Fort d'une campagne dynamique, l'ancien ministre afghan des Affaires étrangères Abdullah Abdullah apparaît comme le principal adversaire à la présidentielle de jeudi du président sortant Hamid Karzaï, dont il ne cesse de fustiger le bilan de sa douce voix.

Parmi les 40 rivaux de M. Karzaï, le revanchard «docteur» Abdullah semble selon les analystes le plus à même de pousser le chef de l'État, qui l'a limogé après cinq ans à la tête de sa diplomatie, à un second tour. «Karzaï a fait d'une occasion en or un désastre. Il n'y aucune raison de lui donner cinq ans de plus», a-t-il lancé lors d'un récent meeting.

Arpentant infatigablement le pays, il a nettement augmenté ses chances de l'emporter selon les observateurs. Au dernier jour de la campagne, lundi, il a rassemblé des milliers de fans dans le stade de Kaboul pour un show à l'américaine, avec distribution de casquettes et drapeaux, hélicoptère larguant des tracts, etc. Un sondage publié vendredi par un institut américain le place, avec 26% des intentions de vote, en deuxième position derrière Hamid Karzaï, des résultats qui lui permettraient de pousser le président sortant à un second tour.

Né en 1960, marié et père de trois filles et un fils, cet ophtalmologiste a construit sa réputation pendant les trois décennies de guerres afghanes en tant que bras droit du «héros national» Ahmad Shah Massoud, célèbre résistant à l'occupation soviétique et au régime taliban, assassiné le 9 septembre 2001.

Il dénonce souvent la «déconnexion» entre le gouvernement Karzaï et la population qui subit corruption et violences rebelles, un fossé qui a permis à ces derniers de gagner plus de soutiens, souligne-t-il.
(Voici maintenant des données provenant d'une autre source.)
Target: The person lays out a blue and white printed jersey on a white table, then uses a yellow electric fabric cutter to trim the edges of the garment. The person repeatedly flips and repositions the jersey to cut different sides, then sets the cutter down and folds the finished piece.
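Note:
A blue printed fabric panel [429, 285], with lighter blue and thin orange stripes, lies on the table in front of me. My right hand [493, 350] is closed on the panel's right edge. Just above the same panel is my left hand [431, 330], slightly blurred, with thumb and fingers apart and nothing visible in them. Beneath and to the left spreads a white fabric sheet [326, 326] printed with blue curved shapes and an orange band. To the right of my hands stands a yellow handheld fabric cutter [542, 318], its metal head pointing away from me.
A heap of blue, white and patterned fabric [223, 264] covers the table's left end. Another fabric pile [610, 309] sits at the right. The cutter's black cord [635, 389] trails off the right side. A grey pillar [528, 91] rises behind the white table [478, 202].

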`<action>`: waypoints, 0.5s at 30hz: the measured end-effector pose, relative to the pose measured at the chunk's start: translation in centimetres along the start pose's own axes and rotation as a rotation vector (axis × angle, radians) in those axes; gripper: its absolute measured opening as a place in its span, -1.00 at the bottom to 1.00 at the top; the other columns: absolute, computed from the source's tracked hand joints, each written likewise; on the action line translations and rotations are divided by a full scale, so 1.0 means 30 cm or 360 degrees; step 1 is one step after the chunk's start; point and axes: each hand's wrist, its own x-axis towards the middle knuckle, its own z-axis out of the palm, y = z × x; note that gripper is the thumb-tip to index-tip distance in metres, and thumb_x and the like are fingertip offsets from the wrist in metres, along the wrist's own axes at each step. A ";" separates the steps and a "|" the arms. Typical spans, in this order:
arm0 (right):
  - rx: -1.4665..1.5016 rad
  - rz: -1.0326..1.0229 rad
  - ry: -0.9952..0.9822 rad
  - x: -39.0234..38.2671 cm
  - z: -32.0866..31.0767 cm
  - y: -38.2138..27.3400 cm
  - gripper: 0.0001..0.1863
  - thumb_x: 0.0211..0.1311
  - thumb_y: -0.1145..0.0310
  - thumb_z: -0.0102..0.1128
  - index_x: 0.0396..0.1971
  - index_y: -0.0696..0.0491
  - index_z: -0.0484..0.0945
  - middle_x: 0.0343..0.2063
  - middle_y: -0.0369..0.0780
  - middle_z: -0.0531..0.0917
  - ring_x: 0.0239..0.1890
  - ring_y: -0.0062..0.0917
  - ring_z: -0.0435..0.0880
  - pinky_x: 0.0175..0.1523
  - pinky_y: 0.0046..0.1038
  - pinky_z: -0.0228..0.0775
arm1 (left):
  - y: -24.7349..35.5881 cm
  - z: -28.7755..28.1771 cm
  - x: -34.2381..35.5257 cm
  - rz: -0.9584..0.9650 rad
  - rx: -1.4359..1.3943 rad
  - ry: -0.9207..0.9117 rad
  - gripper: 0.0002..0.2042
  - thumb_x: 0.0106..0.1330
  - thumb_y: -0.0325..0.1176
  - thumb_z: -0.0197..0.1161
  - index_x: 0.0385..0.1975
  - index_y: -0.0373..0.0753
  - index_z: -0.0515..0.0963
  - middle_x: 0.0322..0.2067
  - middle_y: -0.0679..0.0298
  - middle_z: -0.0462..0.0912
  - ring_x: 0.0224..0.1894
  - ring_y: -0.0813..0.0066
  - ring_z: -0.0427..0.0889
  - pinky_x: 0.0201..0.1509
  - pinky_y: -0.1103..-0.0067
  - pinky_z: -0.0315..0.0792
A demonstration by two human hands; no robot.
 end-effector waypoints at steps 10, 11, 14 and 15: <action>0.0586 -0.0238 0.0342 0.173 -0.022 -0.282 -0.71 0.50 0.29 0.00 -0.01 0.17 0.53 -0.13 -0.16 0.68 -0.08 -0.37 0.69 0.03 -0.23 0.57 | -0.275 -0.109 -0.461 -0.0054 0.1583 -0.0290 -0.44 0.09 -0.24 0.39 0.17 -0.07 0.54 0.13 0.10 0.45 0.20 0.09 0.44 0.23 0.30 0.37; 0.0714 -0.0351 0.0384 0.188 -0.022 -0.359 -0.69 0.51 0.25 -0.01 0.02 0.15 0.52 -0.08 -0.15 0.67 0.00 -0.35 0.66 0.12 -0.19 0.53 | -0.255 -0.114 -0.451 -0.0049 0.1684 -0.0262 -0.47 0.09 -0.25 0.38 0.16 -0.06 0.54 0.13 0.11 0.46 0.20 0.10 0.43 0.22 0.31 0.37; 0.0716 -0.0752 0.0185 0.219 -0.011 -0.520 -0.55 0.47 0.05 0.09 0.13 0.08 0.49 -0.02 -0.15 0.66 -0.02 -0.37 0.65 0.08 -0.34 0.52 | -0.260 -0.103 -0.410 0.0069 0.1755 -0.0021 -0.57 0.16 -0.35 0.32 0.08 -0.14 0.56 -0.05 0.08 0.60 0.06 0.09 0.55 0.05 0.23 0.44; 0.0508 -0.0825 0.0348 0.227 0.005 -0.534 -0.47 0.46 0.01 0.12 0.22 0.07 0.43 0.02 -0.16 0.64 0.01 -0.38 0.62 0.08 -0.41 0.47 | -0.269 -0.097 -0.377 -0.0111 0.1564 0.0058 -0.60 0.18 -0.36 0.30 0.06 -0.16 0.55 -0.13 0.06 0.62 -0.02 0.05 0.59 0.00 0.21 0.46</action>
Il critique également l'état selon lui atterrant d'un pays qui disposait d'énormes opportunités après la chute des talibans, lorsque les milliards de dollars d'aide internationale commençaient à y affluer. «La sécurité se détériore, la situation politique est chaotique, les problèmes des gens (...) ne sont pas traités comme ils devraient l'être», déclarait-il récemment à l'AFP. «Mon principal projet est d'améliorer la situation, de créer un espoir parmi la population», ajoutait-il.

Il propose par exemple de modifier la Constitution pour se débarrasser du système étatique centralisé, et de nommer un premier ministre et des dirigeants au niveau des provinces, qui représenteraient mieux la population, la poussant ainsi à s'impliquer plus.

À l'exception de ces mesures, il sera tout au long de la compagne resté très avare en propositions concrètes pour sortir le pays de l'ornière.

La mère de M. Abdullah est issue de la minorité tadjike, et il est associé aux Tadjiks du bastion de Massoud, la vallée du Panshir, au nord de Kaboul. Mais son père était un Pachtoune, une ascendance dont il espère qu'elle lui ralliera des voix de cette ethnie, la première du pays.

Politicien respecté, Abdullah se dit optimiste quant à l'issue des élections. «Si nous avons des élections crédibles et transparentes, le peuple afghan fera peut-être de meilleurs choix pour lui-même», espère-t-il.

L'universitaire Nasrullah Stanikzaï, observateur de la politique afghane, voit en lui l'un des meilleurs parmi des dizaines de candidats falots. Mais Abdullah, comme un autre candidat -l'ancien ministre de l'Économie Ashraf Ghani - pourrait pâtir de sa participation au gouvernement Karzaï, juge l'universitaire. «Ils ont travaillé au gouvernement pendant des années, et si aujourd'hui l'équipe de Karzaï a échoué, eux aussi sont considérés comme ayant échoué», analyse-t-il.